Shortening the Drive Shaft

   Reducing the length of the drive shaft to fit an already-made peppermill is simple and requires few tools to accomplish. All of the drive shafts I have seen are made from aluminum, a rather soft, malleable metal that we can form in our shops. A good vice with wooden jaws, hacksaw, metal file and a ball peen hammer are all you need.
   First, determine the amount of material to be removed from the drive shaft.
   With the adjusting knob screwed fully onto the threads, remove the mechanism retainer. Turn the peppermill upside down and stand it on the adjuster knob to push the excess driveshaft out through the bottom. Push the grinder core down against the spring pressure so it is fully seated in the grinder housing.
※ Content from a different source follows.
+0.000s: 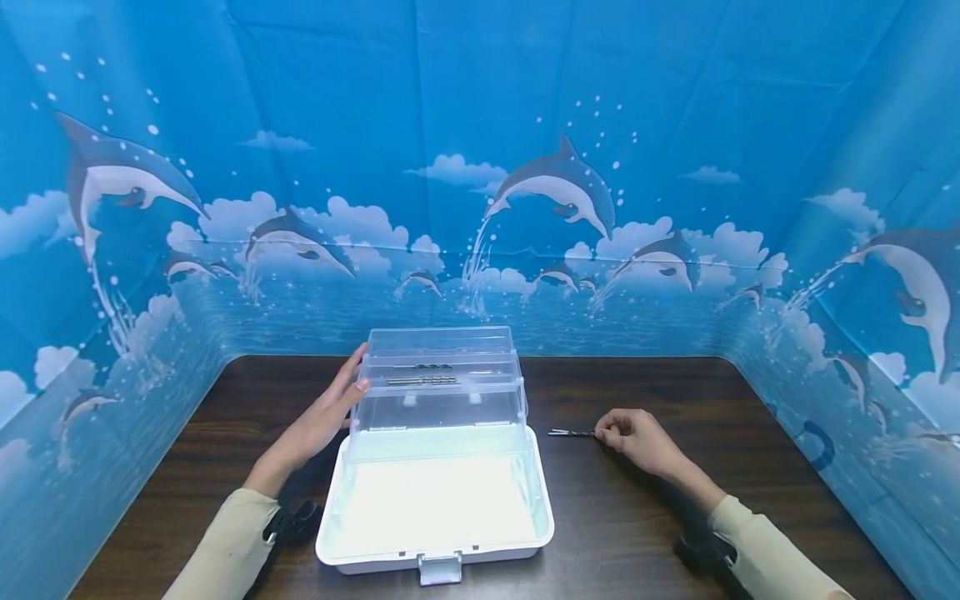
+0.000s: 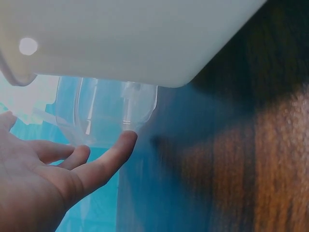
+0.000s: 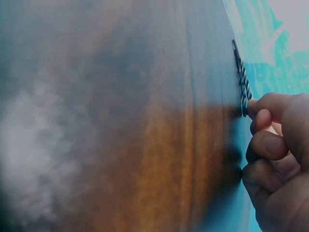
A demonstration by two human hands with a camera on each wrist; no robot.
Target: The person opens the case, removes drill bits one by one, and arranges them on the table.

Use a scratch awl (a sharp drywall screw works) to make a mark on the driveshaft even with the bottom surface of the grinder core. This marks where the cut will be made.

(Top) While holding the peppermill upside down, the adjusting knob pressed against the head and the grinder core fully in the hosing, mark the shaft flush with the bottom of the grinder core.
(Bottom) Cut off the extra material and peen the end over so it looks like the factory-prepared end cut off earlier.
Click images to enlarge
   Cutting the excess driveshaft material away on this mark insures producing a perfect-length shaft. Making the cut flush with the bottom of the grinder core and then mushrooming the end effectively shortens the driveshaft approximately 1/8". That sinks the threaded end into the head just enough to insure being able to snug the adjuster knob down against the wood but having plenty of adjustment available.
   Remove the adjuster knob from the drive shaft and then the grinding mechanism from the peppermill body. Slide the parts off the driveshaft and set aside.
   Clamp the driveshaft in the vise and cut the excess material off at the mark.
   Clamp the remaining driveshaft into the vise, the cut end up, with the end about ½" above the wooden jaws of the vise. Clamp the driveshaft tightly so it can resist moderate pounding action to come next.
   Using the rounded face of the ball peen hammer pound the cut end of the driveshaft, expanding the metal into a mushroom shape. The blows need not be hard but rather just forceful enough to begin distorting the metal. Continue shaping the new end until it appears similar to the factory-prepared end cut off earlier.
   When satisfied with the newly formed driveshaft end, turn the hammer around and give the driveshaft a few blows with the flat face to smooth the surface a bit.
   Remove the drive shaft from the vise and slip the grinder core down to the end to check the fit. Usually there is a square recess in the bottom of the grinder core into which the mushroomed end of the driveshaft fits. It may be necessary to file the outer edges of the mushroomed end slightly to fit this recess.
   If desired, the hammered end of the driveshaft can be lightly sanded to smooth its surface further, though this is not necessary.
   Make sure all metal filings have been cleaned from the mechanism parts and peppermill before continuing!
Salt Shaker and Peppermill Hardware
Salt Shaker and Peppermill Hardware


   Reassemble the peppermill mechanism into the body as described earlier. Install the peppermill head, screw the adjuster nut onto the driveshaft and snug it down. It should contact the head of the peppermill slightly before it bottoms out on the threads. This allows a full range of adjustment of the mechanism while maintaining plenty of threads in the adjuster knob to secure the peppermill head.
   That's it. Your peppermill is ready for use.